Why this expression is not following greedy approach?

string input = @"cool  man! your  dog can walk on water ";
string pattern = @"cool (?<cool>(.*))    (?<h>((dog)*)) (?(h)(?<dog>(.*))) ";

MatchCollection matches = Regex.Matches(input, pattern, RegexOptions.IgnoreCase | RegexOptions.ExplicitCapture | RegexOptions.IgnorePatternWhitespace);

foreach (Match match in matches)
    Console.WriteLine("cool=" + match.Groups["cool"].Value);
    Console.WriteLine("dog=" + match.Groups["dog"].Value);


cool=  man! your  dog can walk on water

As you can observe: (dog) group is matched 0 times.But since,* is greedy,why doesn’t it tries to find maximum matches of (dog) which is 1?

Any clues?

+7  A: 

The first .* initially matches the whole string. Then the regex engine determines whether it needs to back off to match the rest of the regex. But (?<h>((dog)*)) and (?(h)(?<dog>(.*))) can both legally match zero characters, so no backtracking is needed (as far as the .* is concerned). Try using a non-greedy .*? in that part.

EDIT (in response to the additional info posted in the answer below): Okay, replacing the first .* with a non-greedy .*? does have an effect, just not the one you want. Where everything after the word "cool" was being captured in group <cool> before, now it's being captured in group <dog>. Here's what's happening:

After the word "cool" is matched, (?<cool>(.*?)) initially matches nothing (the opposite of the greedy behavior), and (?<h>((dog)*)) tries to match. This part will always succeed no matter where it's tried, because it can match either "dog" or an empty string. That means the conditional expression in (?(h)...) will always evaluate to true, so it goes ahead and matches the rest of the input with (?<dog>(.*)).

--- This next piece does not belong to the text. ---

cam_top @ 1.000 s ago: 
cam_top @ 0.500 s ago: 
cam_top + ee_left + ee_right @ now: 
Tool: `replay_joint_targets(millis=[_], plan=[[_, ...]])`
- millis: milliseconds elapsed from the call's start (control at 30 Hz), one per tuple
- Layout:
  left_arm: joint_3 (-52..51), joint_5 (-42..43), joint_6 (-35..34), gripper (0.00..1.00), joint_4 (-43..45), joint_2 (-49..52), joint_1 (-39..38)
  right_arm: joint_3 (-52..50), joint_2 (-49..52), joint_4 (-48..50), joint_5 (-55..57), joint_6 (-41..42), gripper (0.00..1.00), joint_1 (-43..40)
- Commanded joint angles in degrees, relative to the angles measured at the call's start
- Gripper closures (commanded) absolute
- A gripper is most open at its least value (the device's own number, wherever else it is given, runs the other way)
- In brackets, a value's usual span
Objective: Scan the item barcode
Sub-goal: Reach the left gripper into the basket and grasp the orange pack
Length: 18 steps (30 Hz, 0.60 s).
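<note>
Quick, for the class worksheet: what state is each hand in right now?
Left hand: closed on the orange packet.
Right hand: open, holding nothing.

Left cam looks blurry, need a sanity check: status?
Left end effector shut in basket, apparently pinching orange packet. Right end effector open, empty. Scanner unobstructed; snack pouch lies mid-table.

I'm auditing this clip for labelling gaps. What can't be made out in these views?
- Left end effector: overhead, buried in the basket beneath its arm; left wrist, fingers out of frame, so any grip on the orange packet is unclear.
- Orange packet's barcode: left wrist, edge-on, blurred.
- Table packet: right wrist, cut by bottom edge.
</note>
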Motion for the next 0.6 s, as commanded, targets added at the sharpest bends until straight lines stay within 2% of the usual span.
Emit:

As I understand it, you want to match everything after "cool" in named group <cool>, unless the string contains the word "dog"; then you want to capture everything after "dog" in named group <dog>. You're trying to use a conditional for that, but it's not really the right tool. Just do this:

string pattern = @"cool (?<cool>.*?) (dog (?<dog>.*))?$";

The key here is the $ at the end; it forces the non-greedy .*? to keep matching until it reaches the end of the string. Because it's non-greedy, it tries to match the next part of the regex, (dog (?<dog>.*)), before consuming each character. If the word "dog" is there, the rest of the string will be consumed by (?<dog>.*); if not, the regex still succeeds because the ? makes that whole part optional.

Alan Moore

I did tried non-greedy (.*?) but it has no effect which is obvious as non-greedy (.*?) stands for {0,1}.and since even zero characters matches here,so no effect.

Any ideas how can correct it .I mean ,i want to capture the string followed by (dog) if its present there or else the previous group will capture the string (cool(.*))

The problem is that (dog) is optional and if its present,we need the string following it.

using (dog)? doesn't have any effect as it again matches zero characters.

Thanks .

I think you've got the wrong idea about non-greedy quantifiers; read this: http://www.regular-expressions.info/repeat.html For the rest, see my edit to my original answer.
Alan Moore